Records supplied:
==*==
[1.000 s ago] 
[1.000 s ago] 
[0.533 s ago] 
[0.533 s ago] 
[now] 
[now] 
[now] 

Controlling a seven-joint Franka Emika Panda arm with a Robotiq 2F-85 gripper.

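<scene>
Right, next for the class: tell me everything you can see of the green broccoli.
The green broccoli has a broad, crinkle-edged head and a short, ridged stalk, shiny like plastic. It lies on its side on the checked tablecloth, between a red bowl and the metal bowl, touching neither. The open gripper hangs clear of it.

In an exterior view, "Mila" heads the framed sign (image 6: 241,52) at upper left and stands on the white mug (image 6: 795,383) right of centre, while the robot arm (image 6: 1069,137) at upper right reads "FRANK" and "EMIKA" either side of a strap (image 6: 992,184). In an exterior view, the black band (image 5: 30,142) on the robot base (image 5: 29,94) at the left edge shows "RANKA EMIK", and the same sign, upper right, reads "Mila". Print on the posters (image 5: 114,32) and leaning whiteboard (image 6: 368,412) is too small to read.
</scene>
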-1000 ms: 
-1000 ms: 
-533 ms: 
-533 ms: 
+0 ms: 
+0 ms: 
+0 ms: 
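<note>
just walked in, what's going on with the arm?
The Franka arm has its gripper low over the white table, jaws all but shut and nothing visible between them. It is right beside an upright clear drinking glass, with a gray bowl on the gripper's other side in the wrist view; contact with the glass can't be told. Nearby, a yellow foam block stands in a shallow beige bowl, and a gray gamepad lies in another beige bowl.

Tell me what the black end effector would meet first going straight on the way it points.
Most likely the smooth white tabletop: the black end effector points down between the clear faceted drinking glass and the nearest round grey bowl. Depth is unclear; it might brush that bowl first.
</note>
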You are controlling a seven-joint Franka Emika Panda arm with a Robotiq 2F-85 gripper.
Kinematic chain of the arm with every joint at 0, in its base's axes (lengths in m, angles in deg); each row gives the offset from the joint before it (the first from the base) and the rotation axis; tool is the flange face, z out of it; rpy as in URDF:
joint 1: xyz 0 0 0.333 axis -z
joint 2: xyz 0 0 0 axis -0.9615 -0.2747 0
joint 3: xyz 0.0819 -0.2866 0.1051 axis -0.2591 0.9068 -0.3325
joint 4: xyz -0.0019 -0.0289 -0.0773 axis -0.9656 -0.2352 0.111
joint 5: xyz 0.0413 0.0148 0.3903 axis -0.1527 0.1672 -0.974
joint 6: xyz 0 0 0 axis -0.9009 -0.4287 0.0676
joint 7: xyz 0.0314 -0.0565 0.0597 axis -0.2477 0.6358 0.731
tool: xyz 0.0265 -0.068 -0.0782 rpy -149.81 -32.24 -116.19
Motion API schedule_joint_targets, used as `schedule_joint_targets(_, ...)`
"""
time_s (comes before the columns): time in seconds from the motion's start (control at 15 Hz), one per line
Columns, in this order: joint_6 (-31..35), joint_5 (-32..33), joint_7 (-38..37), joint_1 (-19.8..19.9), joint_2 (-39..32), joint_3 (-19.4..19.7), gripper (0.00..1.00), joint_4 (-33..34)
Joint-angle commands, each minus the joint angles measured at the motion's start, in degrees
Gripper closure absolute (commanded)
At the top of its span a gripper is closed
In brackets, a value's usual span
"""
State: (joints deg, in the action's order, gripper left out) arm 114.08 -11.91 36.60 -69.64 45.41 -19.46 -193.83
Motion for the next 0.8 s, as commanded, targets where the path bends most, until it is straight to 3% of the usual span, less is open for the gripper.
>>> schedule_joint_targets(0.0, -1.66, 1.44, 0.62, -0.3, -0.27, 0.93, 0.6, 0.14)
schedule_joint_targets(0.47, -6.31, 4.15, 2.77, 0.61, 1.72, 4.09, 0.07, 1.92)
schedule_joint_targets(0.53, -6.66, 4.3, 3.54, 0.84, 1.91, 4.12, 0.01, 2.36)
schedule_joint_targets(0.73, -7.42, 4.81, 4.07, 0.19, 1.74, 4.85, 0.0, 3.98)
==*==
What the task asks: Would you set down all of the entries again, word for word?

Written solution:
[1.000 s ago] 
[1.000 s ago] 
[0.533 s ago] 
[0.533 s ago] 
[now] 
[now] 
[now] 

Controlling a seven-joint Franka Emika Panda arm with a Robotiq 2F-85 gripper.

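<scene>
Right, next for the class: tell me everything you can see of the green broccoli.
The green broccoli has a broad, crinkle-edged head and a short, ridged stalk, shiny like plastic. It lies on its side on the checked tablecloth, between a red bowl and the metal bowl, touching neither. The open gripper hangs clear of it.

In an exterior view, "Mila" heads the framed sign (image 6: 241,52) at upper left and stands on the white mug (image 6: 795,383) right of centre, while the robot arm (image 6: 1069,137) at upper right reads "FRANK" and "EMIKA" either side of a strap (image 6: 992,184). In an exterior view, the black band (image 5: 30,142) on the robot base (image 5: 29,94) at the left edge shows "RANKA EMIK", and the same sign, upper right, reads "Mila". Print on the posters (image 5: 114,32) and leaning whiteboard (image 6: 368,412) is too small to read.
</scene>
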-1000 ms: 
-1000 ms: 
-533 ms: 
-533 ms: 
+0 ms: 
+0 ms: 
+0 ms: 
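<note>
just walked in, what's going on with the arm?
The Franka arm has its gripper low over the white table, jaws all but shut and nothing visible between them. It is right beside an upright clear drinking glass, with a gray bowl on the gripper's other side in the wrist view; contact with the glass can't be told. Nearby, a yellow foam block stands in a shallow beige bowl, and a gray gamepad lies in another beige bowl.

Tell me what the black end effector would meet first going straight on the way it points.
Most likely the smooth white tabletop: the black end effector points down between the clear faceted drinking glass and the nearest round grey bowl. Depth is unclear; it might brush that bowl first.
</note>
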You are controlling a seven-joint Franka Emika Panda arm with a Robotiq 2F-85 gripper.
Kinematic chain of the arm with every joint at 0, in its base's axes (lengths in m, angles in deg); each row gives the offset from the joint before it (the first from the base) and the rotation axis; tool is the flange face, z out of it; rpy as in URDF:
joint 1: xyz 0 0 0.333 axis -z
joint 2: xyz 0 0 0 axis -0.9615 -0.2747 0
joint 3: xyz 0.0819 -0.2866 0.1051 axis -0.2591 0.9068 -0.3325
joint 4: xyz -0.0019 -0.0289 -0.0773 axis -0.9656 -0.2352 0.111
joint 5: xyz 0.0413 0.0148 0.3903 axis -0.1527 0.1672 -0.974
joint 6: xyz 0 0 0 axis -0.9009 -0.4287 0.0676
joint 7: xyz 0.0314 -0.0565 0.0597 axis -0.2477 0.6358 0.731
tool: xyz 0.0265 -0.068 -0.0782 rpy -149.81 -32.24 -116.19
Motion API schedule_joint_targets, used as `schedule_joint_targets(_, ...)`
"""
time_s (comes before the columns): time in seconds from the motion's start (control at 15 Hz), one per line
Columns, in this order: joint_6 (-31..35), joint_5 (-32..33), joint_7 (-38..37), joint_1 (-19.8..19.9), joint_2 (-39..32), joint_3 (-19.4..19.7), gripper (0.00..1.00), joint_4 (-33..34)
Joint-angle commands, each minus the joint angles measured at the motion's start, in degrees
Gripper closure absolute (commanded)
At the top of its span a gripper is closed
In brackets, a value's usual span
"""
State: (joints deg, in the action's order, gripper left out) arm 114.08 -11.91 36.60 -69.64 45.41 -19.46 -193.83
Motion for the next 0.8 s, as commanded, targets where the path bends most, until it is straight to 3% of the usual span, less is open for the gripper.
>>> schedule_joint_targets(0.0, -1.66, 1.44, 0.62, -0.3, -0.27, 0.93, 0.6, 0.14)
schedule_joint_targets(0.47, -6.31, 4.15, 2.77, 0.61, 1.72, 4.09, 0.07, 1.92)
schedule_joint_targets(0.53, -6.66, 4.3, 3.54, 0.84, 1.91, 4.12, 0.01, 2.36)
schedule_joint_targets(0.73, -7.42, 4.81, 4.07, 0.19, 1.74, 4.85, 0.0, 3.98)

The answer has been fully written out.